Being okay with finer points slipping through unnoticed is a way of taking life less seriously, which I believe is essential for coping with an unfair world. But when it gets to the point of practicing ignorance regularly, of shrugging one’s shoulders because, “I’m not going to remember this and don’t really care anyway,” the disservice being done to oneself is so great, it’s another form of self-abuse.

That’s not to say that my (mostly) weed-free 2018 has been a year of self-care. Stopping smoking is the non-event that keeps non-eventing. I just… don’t smoke weed anymore. I don’t miss it. I don’t really think about it. It’s now just another thing I don’t do, like complimenting people out of obligation or playing the violin. It’s funny how such a staple in your life can one day become something that not only doesn’t matter but something that couldn’t possibly matter for how infrequently it enters your mind. I suppose the cessation of thinking about such a presence is a sign that you’ve truly gotten over a breakup. Consider me over it. For now, at least.

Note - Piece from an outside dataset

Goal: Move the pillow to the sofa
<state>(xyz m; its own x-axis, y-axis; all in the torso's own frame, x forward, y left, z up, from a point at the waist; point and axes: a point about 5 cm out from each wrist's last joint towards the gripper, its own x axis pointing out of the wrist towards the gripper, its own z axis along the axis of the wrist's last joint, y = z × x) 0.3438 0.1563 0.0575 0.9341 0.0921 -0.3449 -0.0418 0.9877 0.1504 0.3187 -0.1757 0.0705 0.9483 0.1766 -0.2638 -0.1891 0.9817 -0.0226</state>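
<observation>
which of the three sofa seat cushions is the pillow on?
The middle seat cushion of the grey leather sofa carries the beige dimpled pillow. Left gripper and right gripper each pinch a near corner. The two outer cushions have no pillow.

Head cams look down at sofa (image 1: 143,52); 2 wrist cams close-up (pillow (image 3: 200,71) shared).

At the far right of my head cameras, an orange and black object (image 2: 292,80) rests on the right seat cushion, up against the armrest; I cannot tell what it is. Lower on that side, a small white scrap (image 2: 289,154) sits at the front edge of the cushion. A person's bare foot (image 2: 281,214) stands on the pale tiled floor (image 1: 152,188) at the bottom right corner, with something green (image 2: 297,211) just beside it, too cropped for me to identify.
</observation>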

I’m not smarter as a result of cutting out weed. I’m maybe, maybe a little clearer maybe a little less anxious (using CBD oil regularly might help with the anxiety, too, although its demonstrable positive effects on one’s mind are about as hazy as weed’s negative ones). I still fuck up regularly. I think whatever damage weed has done to me has been done, and I think the best I can do at this point is not make it worse. That’s kind of how I feel about the planet and humankind, as well, so there’s me being egalitarian and kind to myself.

I say my year has been (mostly) weed-free because for 10 months it was. And then on the night of my birthday dinner in November, I got really, really high, by accident. This sounds like I’m making up an excuse, but I have no reason to lie about really being this stupid: I was already drunk, a friend had handed me some butter he brought to dinner in a small jar (once used for and still labeled as apricot butter). I thought he was just being twee and offering me a small trinket in the form of a condiment. Taken by his gesture, I spread it on my biscuit. It was only after I’d taken several bites that I realized what I had eaten.

What happened after is a blur, but I do remember clearly is the paranoia and anxiety that waltzed in and took a seat at the table, like a frenemy I hadn’t seen in ages while I was blazed out of my mind. I worried people didn’t really want to be there, that they weren’t having a good time. I wondered if I was talking too loudly about things that I shouldn’t be. I felt like the entire meal was one grotesque overindulgence, my own little Grande Bouffe. I was too fucked up to go out after, so fucked up that I threw up when I got home. Twice.

My boyfriend, a regular smoker, loved it. As he sat next to me throughout the duration of the meal, he experienced my high differently. He said it looked like I was having fun. “It was nice,” he told me later. “It was laughter I haven’t heard in a while.” I don’t remember that at all.